**WHAT YOU NEED TO DO:**
Write the data out again, exactly as given.

-.-.-

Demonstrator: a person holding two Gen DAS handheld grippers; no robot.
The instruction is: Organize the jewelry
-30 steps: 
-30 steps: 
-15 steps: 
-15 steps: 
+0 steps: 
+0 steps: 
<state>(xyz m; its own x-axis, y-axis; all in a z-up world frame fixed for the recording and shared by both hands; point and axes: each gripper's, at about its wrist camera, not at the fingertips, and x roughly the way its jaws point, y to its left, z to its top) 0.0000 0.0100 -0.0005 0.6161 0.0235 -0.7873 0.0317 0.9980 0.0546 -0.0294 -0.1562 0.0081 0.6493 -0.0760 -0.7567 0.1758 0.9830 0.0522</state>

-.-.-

**EXPECTED ANSWER:**
Demonstrator: a person holding two Gen DAS handheld grippers; no robot.
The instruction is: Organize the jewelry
-30 steps: 
-30 steps: 
-15 steps: 
-15 steps: 
+0 steps: 
+0 steps: 
<state>(xyz m; its own x-axis, y-axis; all in a z-up world frame fixed for the recording and shared by both hands; point and axes: each gripper's, at about its wrist camera, not at the fingertips, and x roughly the way its jaws point, y to its left, z to its top) 0.0000 0.0100 -0.0005 0.6161 0.0235 -0.7873 0.0317 0.9980 0.0546 -0.0294 -0.1562 0.0081 0.6493 -0.0760 -0.7567 0.1758 0.9830 0.0522</state>

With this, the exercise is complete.